INSTRUCTIONS TO FOLLOW. Copy verbatim the material from its first line to the line that holds "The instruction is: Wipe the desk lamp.", including that line.

+++ RECORD EXCERPTS +++

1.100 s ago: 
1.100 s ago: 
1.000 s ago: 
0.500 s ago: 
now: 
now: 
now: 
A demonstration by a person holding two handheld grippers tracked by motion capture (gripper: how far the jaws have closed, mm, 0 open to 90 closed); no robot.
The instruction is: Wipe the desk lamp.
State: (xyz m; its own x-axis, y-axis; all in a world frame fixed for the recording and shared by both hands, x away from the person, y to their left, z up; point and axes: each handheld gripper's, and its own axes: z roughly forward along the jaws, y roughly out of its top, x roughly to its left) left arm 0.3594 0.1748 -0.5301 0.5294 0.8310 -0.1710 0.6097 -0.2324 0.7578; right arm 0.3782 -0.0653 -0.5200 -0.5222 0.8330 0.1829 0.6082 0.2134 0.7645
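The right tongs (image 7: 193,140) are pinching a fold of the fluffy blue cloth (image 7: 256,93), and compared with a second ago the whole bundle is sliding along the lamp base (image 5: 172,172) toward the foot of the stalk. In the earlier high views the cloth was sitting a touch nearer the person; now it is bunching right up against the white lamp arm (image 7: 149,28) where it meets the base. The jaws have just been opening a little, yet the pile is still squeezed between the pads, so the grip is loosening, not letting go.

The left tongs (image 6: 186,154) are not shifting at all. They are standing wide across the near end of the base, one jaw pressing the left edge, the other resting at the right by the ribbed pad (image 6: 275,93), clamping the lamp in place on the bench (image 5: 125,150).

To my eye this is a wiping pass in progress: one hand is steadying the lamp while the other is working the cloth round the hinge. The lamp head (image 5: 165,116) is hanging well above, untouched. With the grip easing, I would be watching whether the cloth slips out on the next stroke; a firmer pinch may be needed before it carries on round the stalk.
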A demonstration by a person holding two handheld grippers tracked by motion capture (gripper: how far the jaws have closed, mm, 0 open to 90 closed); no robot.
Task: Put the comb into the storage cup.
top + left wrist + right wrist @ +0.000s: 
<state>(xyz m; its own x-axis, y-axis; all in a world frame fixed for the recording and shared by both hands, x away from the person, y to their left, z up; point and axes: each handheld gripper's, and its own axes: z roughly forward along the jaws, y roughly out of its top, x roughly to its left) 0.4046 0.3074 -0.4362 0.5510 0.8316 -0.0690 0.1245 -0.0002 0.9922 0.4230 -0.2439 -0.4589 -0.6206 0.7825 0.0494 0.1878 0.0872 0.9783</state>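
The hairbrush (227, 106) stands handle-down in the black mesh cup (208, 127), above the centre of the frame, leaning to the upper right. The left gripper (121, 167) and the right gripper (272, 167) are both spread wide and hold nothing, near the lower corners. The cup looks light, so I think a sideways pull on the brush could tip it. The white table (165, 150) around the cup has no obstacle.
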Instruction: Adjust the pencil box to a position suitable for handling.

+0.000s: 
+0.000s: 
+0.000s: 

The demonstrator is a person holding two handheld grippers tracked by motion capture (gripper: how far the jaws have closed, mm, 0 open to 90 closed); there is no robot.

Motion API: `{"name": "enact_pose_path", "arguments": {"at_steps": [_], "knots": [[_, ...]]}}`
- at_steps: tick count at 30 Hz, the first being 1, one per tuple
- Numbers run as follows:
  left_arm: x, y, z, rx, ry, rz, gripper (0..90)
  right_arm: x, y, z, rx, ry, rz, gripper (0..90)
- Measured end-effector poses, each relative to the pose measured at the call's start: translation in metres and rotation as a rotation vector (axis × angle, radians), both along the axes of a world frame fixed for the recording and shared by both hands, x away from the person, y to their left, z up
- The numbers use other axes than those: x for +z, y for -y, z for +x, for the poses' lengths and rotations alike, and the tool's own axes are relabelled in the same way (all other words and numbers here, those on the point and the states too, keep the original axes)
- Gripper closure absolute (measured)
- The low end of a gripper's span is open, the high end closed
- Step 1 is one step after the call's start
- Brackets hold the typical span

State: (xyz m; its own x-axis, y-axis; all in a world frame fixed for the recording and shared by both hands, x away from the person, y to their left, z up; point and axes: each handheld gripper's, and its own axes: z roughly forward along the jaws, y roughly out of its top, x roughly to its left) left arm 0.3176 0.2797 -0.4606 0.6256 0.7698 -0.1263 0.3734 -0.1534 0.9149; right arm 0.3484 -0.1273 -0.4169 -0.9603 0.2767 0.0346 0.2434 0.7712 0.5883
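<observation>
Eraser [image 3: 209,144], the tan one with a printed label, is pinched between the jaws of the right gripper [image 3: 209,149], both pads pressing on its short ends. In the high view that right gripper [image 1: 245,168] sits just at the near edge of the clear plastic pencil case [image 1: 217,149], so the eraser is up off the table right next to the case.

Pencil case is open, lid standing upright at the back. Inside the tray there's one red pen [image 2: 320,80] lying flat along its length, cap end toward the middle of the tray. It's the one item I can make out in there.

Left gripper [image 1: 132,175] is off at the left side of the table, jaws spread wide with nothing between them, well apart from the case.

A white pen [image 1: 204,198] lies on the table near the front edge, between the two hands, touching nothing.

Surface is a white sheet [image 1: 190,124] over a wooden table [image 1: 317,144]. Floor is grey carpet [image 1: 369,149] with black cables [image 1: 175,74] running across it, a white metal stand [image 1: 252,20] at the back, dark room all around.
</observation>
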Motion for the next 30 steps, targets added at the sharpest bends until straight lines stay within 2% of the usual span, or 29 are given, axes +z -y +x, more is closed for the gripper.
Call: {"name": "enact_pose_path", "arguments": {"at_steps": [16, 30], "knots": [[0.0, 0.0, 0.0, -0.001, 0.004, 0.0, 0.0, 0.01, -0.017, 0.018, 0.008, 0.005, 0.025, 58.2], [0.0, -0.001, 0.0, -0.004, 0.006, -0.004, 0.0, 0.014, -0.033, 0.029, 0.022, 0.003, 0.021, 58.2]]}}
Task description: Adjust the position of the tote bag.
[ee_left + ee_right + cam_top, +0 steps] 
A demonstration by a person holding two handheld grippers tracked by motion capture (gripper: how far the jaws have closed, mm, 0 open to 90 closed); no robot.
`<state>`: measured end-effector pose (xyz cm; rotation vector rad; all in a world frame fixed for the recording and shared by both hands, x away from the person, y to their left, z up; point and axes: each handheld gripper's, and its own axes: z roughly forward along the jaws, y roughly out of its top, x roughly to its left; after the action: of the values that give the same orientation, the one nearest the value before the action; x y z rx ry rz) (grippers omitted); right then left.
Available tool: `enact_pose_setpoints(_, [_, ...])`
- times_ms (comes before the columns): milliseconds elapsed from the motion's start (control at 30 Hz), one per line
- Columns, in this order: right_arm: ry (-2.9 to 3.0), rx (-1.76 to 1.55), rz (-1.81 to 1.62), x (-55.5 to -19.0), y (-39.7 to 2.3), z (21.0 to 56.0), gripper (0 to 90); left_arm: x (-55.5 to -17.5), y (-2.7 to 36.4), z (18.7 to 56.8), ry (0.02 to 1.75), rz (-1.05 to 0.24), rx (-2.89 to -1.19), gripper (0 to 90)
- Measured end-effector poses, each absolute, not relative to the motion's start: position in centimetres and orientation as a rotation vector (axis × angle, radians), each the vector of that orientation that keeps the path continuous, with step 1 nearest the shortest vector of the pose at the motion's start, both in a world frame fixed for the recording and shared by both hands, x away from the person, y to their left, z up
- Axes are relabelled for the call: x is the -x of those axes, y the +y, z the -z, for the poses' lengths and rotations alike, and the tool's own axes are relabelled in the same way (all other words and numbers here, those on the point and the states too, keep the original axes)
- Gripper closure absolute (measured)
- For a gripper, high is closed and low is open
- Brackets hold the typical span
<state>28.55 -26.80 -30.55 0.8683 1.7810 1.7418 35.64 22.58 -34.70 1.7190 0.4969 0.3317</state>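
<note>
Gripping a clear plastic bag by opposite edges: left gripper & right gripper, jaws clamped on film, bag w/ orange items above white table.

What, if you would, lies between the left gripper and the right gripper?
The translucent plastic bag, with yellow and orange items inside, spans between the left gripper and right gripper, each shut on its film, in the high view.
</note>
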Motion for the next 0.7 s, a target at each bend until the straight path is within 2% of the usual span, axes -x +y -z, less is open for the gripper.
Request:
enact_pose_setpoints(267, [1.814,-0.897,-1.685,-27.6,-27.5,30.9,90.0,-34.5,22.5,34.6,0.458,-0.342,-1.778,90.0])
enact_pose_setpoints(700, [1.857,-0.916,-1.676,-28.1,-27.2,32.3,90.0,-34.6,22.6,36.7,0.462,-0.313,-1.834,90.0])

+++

TASK ANSWER.
1.100 s ago: 
1.100 s ago: 
1.000 s ago: 
0.500 s ago: 
now: 
now: 
now: 
A demonstration by a person holding two handheld grippers tracked by motion capture (gripper: how far the jaws have closed, mm, 0 open to 90 closed); no robot.
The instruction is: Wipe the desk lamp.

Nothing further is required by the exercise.